To be fair, though, Obama probably knew even less, first hand, about his half-brother growing up than he knew about his father. Meanwhile, Mark concedes, or boasts, that he didn’t even know Barack’s name before they first met in 1988. And he can probably count on the fingers of one hand the number of times they’ve had “very awkward, cold meeting[s]” since then.
Yet there’s enough fodder about their relationship, even in the public domain, for a sibling rivalry of, well, Biblical proportions. That Barack is the president of the United States, the most powerful man in the world, seems reason enough to incite visceral jealousy and resentment in Mark. Not least because the ambitious Mark is just an English teacher in China, having relocated there, of all places, after losing his job as an IT technician in the United States. Therefore, what else could he do to seem as good as, if not better than, his brother than to bring Barack down a few pegs by “exposing” him as a fantasist and a fabricator?

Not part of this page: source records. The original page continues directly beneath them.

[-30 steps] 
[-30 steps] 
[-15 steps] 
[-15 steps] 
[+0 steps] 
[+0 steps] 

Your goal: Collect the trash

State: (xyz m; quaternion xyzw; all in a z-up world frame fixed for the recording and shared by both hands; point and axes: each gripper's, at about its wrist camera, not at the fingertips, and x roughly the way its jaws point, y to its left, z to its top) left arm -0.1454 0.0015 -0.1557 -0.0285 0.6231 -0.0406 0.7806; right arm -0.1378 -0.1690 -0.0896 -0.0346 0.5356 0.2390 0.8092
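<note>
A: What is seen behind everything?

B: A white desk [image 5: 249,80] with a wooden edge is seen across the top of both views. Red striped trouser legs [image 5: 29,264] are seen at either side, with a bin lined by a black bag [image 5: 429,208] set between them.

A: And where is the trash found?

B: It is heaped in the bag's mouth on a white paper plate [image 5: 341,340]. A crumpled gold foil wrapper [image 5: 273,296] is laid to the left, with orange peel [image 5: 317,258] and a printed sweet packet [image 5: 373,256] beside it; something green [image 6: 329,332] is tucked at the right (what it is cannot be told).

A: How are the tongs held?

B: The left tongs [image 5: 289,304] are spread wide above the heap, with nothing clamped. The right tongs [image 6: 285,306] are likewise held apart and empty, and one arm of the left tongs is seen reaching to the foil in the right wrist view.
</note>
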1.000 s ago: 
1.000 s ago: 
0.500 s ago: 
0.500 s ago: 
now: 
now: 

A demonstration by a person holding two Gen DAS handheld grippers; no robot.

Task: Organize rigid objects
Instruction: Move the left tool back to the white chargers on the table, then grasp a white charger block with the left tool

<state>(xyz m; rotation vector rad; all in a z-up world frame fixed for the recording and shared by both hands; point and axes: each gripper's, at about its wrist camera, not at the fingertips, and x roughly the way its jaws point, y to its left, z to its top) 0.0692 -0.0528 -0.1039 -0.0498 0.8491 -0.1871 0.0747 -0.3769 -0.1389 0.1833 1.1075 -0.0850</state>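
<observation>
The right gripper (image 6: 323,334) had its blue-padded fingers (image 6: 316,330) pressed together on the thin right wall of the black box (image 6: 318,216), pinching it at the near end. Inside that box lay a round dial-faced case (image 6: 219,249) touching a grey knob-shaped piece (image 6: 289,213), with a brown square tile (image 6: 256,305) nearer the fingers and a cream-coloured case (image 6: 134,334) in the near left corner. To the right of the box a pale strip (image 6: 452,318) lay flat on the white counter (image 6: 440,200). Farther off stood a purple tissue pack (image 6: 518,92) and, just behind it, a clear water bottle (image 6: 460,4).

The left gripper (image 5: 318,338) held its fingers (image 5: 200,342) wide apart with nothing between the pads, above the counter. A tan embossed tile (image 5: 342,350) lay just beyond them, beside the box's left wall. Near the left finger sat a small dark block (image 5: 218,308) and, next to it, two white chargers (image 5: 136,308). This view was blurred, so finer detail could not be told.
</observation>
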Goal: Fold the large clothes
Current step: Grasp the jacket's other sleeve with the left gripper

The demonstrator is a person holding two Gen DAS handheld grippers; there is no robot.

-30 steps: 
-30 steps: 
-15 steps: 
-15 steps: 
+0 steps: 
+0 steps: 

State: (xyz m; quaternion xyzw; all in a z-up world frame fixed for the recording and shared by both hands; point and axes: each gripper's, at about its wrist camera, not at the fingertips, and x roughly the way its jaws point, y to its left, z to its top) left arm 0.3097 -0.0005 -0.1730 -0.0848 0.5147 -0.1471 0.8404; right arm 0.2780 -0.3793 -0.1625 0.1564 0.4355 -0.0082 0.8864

Interestingly enough, Mark may have unwittingly given some insight into his self-righteous and self-serving motivation when he said the following during an interview for the March 23, 2014 edition of the South China Morning Post:
It’s funny… In Dreams, Barack says sons often spend their lives trying to achieve their father’s dreams or correct their errors. That polarity defines my relationship with Barack. I’ve been trying to correct the issues I experienced with my father my whole life. Barack, on the other hand, has been achieving my father’s goals and dreams.
NOTE: Barack has a number of other alleged half-brothers and half-sisters. However, none of them seem as determined as Mark is to embarrass him or exploit his presidency.